With images removed, return the whole listing exactly as written.

DATA BLOCK section start

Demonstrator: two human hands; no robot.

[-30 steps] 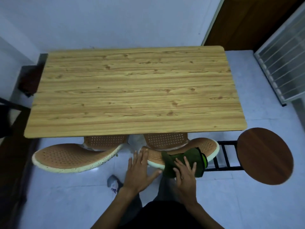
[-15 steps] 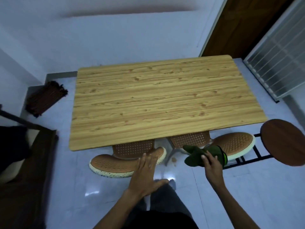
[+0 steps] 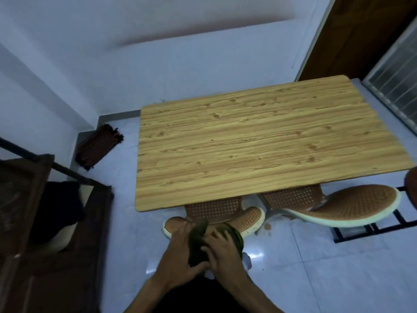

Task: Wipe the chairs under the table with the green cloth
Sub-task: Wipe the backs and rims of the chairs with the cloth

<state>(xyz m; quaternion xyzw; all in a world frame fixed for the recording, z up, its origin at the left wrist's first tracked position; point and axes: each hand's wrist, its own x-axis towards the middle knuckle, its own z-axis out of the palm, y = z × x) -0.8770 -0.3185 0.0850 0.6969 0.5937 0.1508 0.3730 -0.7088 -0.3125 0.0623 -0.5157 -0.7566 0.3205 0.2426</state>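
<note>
The green cloth (image 3: 198, 242) is bunched between both my hands at the bottom centre. My left hand (image 3: 180, 256) grips its left side and my right hand (image 3: 222, 251) holds its right side. Both hands are over the back rim of the left chair (image 3: 248, 219), a brown perforated plastic chair with a pale edge, pushed under the wooden table (image 3: 259, 141). The right chair (image 3: 356, 204), of the same kind, sticks out from under the table's near right corner. Most of each chair's seat is hidden by the tabletop.
A dark wooden round stool (image 3: 411, 177) and a black metal frame (image 3: 370, 229) stand at the right edge. A dark wooden piece of furniture (image 3: 27, 222) with a black item on it fills the left. A striped mat (image 3: 97, 147) lies by the wall. White tiled floor surrounds the table.
My view has swung to the right chair's left neighbour. My right hand carried the green cloth from the right chair to the left chair, and my left hand has taken hold of it too.
</note>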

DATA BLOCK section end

- EXERCISE SOLUTION -
Demonstrator: two human hands; no robot.

[-30 steps] 
[-15 steps] 
[+0 steps] 

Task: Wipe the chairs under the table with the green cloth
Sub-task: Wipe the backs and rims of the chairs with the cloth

<state>(xyz m; quaternion xyzw; all in a world frame fixed for the recording, z up, its origin at the left wrist's first tracked position; point and axes: each hand's wrist, its own x-axis towards the middle knuckle, its own z-axis out of the palm, y = z × x) -0.8770 -0.3185 0.0850 0.6969 0.5937 0.1508 0.3730 -0.7088 -0.3125 0.0623 -0.5157 -0.7566 0.3205 0.2426</state>
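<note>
The green cloth (image 3: 198, 242) is bunched between both my hands at the bottom centre. My left hand (image 3: 180, 256) grips its left side and my right hand (image 3: 222, 251) holds its right side. Both hands are over the back rim of the left chair (image 3: 248, 219), a brown perforated plastic chair with a pale edge, pushed under the wooden table (image 3: 259, 141). The right chair (image 3: 356, 204), of the same kind, sticks out from under the table's near right corner. Most of each chair's seat is hidden by the tabletop.
A dark wooden round stool (image 3: 411, 177) and a black metal frame (image 3: 370, 229) stand at the right edge. A dark wooden piece of furniture (image 3: 27, 222) with a black item on it fills the left. A striped mat (image 3: 97, 147) lies by the wall. White tiled floor surrounds the table.
My view has swung to the right chair's left neighbour. My right hand carried the green cloth from the right chair to the left chair, and my left hand has taken hold of it too.
</note>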

The exercise is finished and nothing remains.